At the core of the economic slump is the dramatic collapse of international trade, projected by the World Trade Organisation to contract by 10% for 2009, its worst decline since World War II.
The lack of trade finance has been a significant obstacle to global trade since the start of the financial crisis, as lenders faced tighter credit conditions and higher reserve requirements. The cost of trade finance also shot up and specific countries perceived to be risky have been targeted, subjecting even strong producers in these countries to much higher costs.
The G20’s decision in April to support US$250 billion worth of trade over a two-year period, together with the follow-on actions of multilateral institutions such as the Asian Development Bank, the International Finance Corporation, the World Bank and the African Development Bank, has proved to be a major step in alleviating the trade finance gap.
According to a new survey by the International Chamber of Commerce’s Banking Commission, availability and demand for trade finance have improved significantly. The survey, conducted in July and August, shows that the severe funding gap and price increases for trade finance that strangled global trade at the end of 2008 and earlier this year, have softened. Both the demand for trade finance and the supply are either stable or increasing in most sectors of the market. We should, however, be careful to note that these are broad trends and that solutions have yet to reach far ends of the market, such as poorer emerging economies and small and medium-sized enterprises, and that some sectors of the industry, are still reporting declines in volume. Thus we must remain vigilant.
We must also continue to keep our eyes on the bigger battle. We may have averted a “trade finance tsunami” but, to really restart global trade, we need a return of demand, open markets and a conclusion of the Doha round of trade negotiations. The Washington-based Peterson Institute has estimated that a successful Doha agreement would provide a stimulus of US$300 to $700 billion to global gross domestic product, much of it from increased trade after tariffs and subsidies are slashed.
The G20 leaders have acknowledged the central role of trade in economic recovery, and have pledged to avoid protectionism and remove obstacles to the conclusion of the Doha round. So far there is little to show for these pledges. Many countries have retreated to familiar protectionist measures during the past few months. These take many guises: anti-surge and anti-dumping mechanisms, emissions-related tariffs, “buy local” incentives and bans on alleged safety grounds. We see examples in some of the current high-profile US-China trade disputes.
While these maneuvers pacify select groups of domestic producers, they create a much greater problem for global industry.

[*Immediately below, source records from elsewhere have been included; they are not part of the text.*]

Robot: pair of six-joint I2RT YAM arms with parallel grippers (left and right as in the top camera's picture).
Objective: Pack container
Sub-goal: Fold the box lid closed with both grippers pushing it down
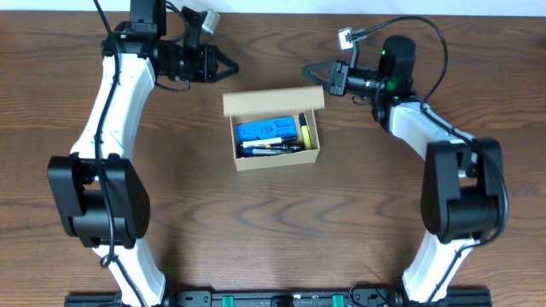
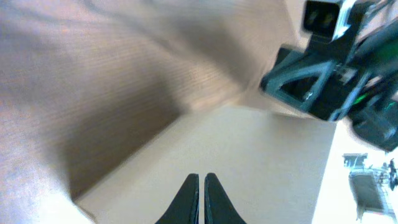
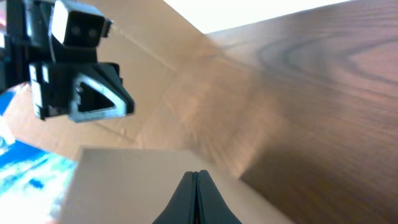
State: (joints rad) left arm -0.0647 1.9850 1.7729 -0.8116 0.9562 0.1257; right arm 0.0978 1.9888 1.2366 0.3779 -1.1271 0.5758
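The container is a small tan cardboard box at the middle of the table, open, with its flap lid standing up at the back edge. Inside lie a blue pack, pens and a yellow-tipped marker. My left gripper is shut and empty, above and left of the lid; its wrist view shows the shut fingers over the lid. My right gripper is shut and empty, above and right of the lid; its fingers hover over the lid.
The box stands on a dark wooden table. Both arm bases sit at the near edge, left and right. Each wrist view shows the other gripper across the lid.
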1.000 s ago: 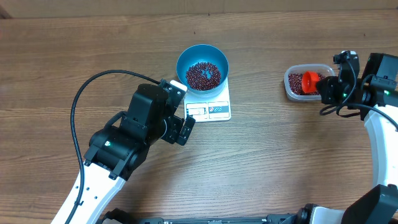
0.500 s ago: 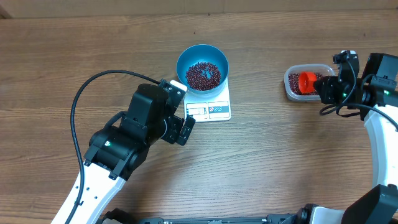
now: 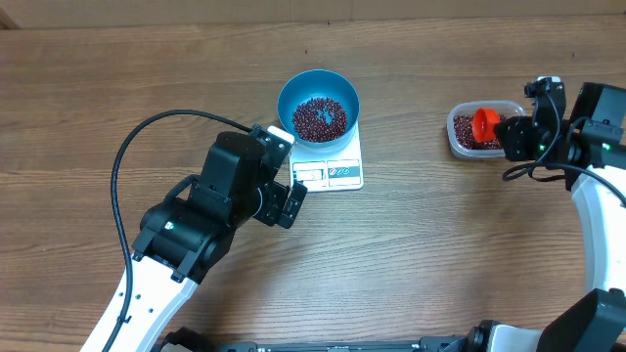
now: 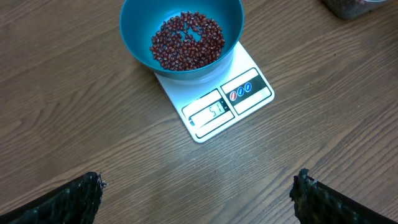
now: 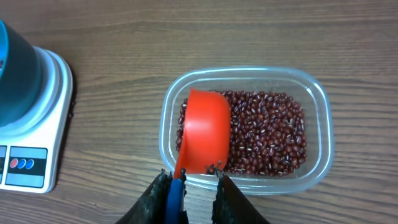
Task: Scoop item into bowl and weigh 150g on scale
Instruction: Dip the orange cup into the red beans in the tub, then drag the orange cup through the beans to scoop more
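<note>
Refilling the scoop is the step we judge to be in hand. Our right gripper (image 5: 190, 174) pinches the blue handle of the orange scoop (image 5: 205, 127), which rests on the beans (image 5: 267, 134) in the clear tub (image 5: 323, 134) at the overhead frame's right. Next we must dig, lift level over the tub's rim, and carry leftward. Open table (image 3: 411, 254) lies between tub and scale (image 4: 261, 93). The bowl (image 4: 132, 28), partly filled, sits on the scale, upper centre. Our left gripper (image 4: 199, 190) hangs spread wide and empty, just below the scale.
</note>
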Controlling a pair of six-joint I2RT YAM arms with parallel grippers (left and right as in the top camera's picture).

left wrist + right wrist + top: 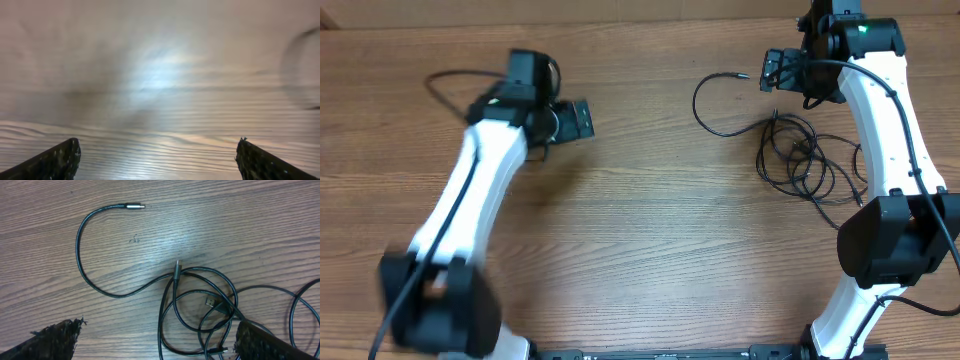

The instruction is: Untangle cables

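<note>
The cables (798,155) lie as a loose tangle of thin black loops on the wooden table, right of centre. One strand arcs out to the left and ends in a silvery-tipped plug (745,75). In the right wrist view the tangle (200,305) shows overlapping loops and small plug ends, with the free plug (135,206) at the top. My right gripper (772,70) (160,337) hovers open above the tangle's far edge, nothing between its fingers. My left gripper (582,118) (157,160) stands open over bare wood at the far left, empty.
Another thin black cord (440,82) loops out beside the left arm at the table's far left, partly hidden under the arm. The right arm's white link (890,130) crosses above the tangle's right side. The left wrist view is blurred.
</note>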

History shows that protectionist barriers provide only short-term relief to the politically-connected few, while the victims are spread far and wide down the global supply chain, both inside and outside the country practicing protectionism.
To achieve real progress towards global economic recovery, G20 leaders must make good on pledges to conclude the Doha round. The Pittsburgh meeting is the time for them to deliver.
Participation in the multilateral trading system has proved to be the single most effective engine of economic development, stability and social progress, but only if it is grounded in an open, multilateral and inclusive framework. The sooner we recognize this, the closer we will be to a durable framework that will propel economic growth for generations to come.